Following State Taxes and Levies would be, to begin with, subsumed under GST:

a) Sales tax/VAT,

b) Entertainment tax

c) Luxury tax,

d) Entry tax,

e) State Cesses, Additional tax/ Surcharges

f) Taxes on lottery, betting and gambling.

g) State Cesses and Surcharges in so far as they relate to supply of goods and services.

Structure of Tax

Empowered Committee of State Finance Minister’s opined that SGST as well CGST for goods should have two –rate tax structure:

a) Lower rate – for necessary items and goods of basic importance;

b) Standard rate—for other goods in general.

c) One rate—for Services.

There will also be a special rate for precious metals. They further advised to have only one rate for SGST and CGST for services. However they remained silent on specified rate.

Valuation

GST would be levied on value of goods and services transacted. Valuation provision would be common for both CGST as well as SGST. There is no specific information on this issue in any reports except that provisions would be simpler and more transparent.

Inter-State Transactions

Under the GST Model of GST taxation, Centre would levy IGST which would be CGST plus SGST on all inter-State transactions of taxable goods and services. The inter-State seller will pay IGST on value addition after adjusting available credit of IGST, CGST and SGST on his purchase.

Input Tax Credit

Credit would be admissible in respect of both the components of GST i.e. CGST and SGST are to be treated separately for the both purchase and input tax credits would be allowed be as follows:-

a) Taxes paid against CGST shall be allowed to be taken as input tax credit for the CGST and could be utilized only against the payment of CGST.

b) Taxes paid against SGST shall be allowed to be taken as input tax credit for the SGST and could be utilized only against the payment of SGST.

Cross utilization of input tax credit between the CGST and SGST would not be allowed except under the IGST model.

IGST Model

Centre would levy IGST (CGST plus SGST) on all inter-State transactions of taxable goods and services. The inter- State seller will pay IGST on value addition after adjusting available credit of IGST, CGST, and SGST on his purchases. The Exporting State will transfer to the Centre the credit of SGST used in payment of IGST. The Importing dealer will claim credit of IGST while discharging his output tax liability in his own State. The Centre will transfer to the importing State the credit of IGST used in payment of SGST.

Threshold limit of gross annual turnover

Empowered Committee of State Finance opined uniformed SGST threshold with a threshold limit of gross annual turnover of Rs. 10 lakhs both for goods and services for all the States and Union Territories.
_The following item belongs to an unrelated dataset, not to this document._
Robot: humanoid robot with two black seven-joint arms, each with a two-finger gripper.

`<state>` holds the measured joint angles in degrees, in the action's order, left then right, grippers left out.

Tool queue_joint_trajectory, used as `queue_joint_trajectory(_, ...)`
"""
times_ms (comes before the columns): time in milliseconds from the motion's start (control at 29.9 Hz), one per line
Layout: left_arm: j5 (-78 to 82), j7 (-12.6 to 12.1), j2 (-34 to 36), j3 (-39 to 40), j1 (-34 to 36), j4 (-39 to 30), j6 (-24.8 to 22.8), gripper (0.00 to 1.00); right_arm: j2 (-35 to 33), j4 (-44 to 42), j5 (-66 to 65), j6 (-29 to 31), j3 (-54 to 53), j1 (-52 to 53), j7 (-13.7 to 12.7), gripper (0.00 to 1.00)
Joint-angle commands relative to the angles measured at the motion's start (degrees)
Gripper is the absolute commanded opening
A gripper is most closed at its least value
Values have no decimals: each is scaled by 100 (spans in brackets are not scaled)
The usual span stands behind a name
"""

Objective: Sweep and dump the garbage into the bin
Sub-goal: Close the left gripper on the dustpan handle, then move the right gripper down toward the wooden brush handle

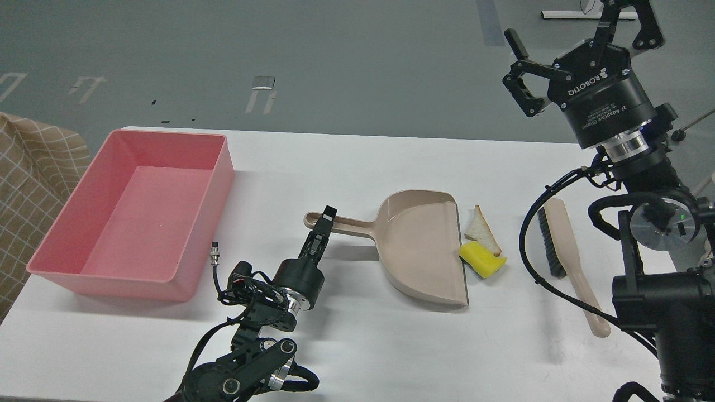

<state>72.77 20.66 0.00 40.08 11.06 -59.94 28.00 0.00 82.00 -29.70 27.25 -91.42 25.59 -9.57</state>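
The garbage lies on the white table [391, 346]: a triangular bread slice [483, 230] and a yellow sponge block [481, 259], both just right of the beige dustpan's [424, 251] open lip, the sponge touching it. The pink bin [128, 276] stands at the left, with nothing in it. My left gripper [325, 219] is shut on the dustpan's handle, which points left. My right gripper [572, 28] is open and empty, held high at the upper right, far above the table.
A beige brush with black bristles [564, 245] lies on the table right of the garbage, handle toward the front. A checked brown cloth [28, 184] is beyond the table's left edge. My right arm's cables hang near the brush.
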Motion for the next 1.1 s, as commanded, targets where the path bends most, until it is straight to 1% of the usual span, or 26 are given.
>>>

Threshold for CGST for goods may be kept at Rs. 1.5 crore and the threshold for CGST for services may also be appropriately high (no specified amount is recommended yet).

Conclusion

The taxation of goods and services in India has, hitherto, been characterised as a cascading and distortionary tax on production resulting in mis-allocation of resources and lower productivity and economic growth. It also inhibits voluntary compliance. It is well recognised that this problem can be effectively addressed by shifting the tax burden from production and trade to final consumption. A well designed destination-based value added tax on consumption. Under this structure, all different stages of production and distribution can be interpreted as a mere tax pass-through, and the tax essentially ‘sticks’ on final consumption within the taxing jurisdiction.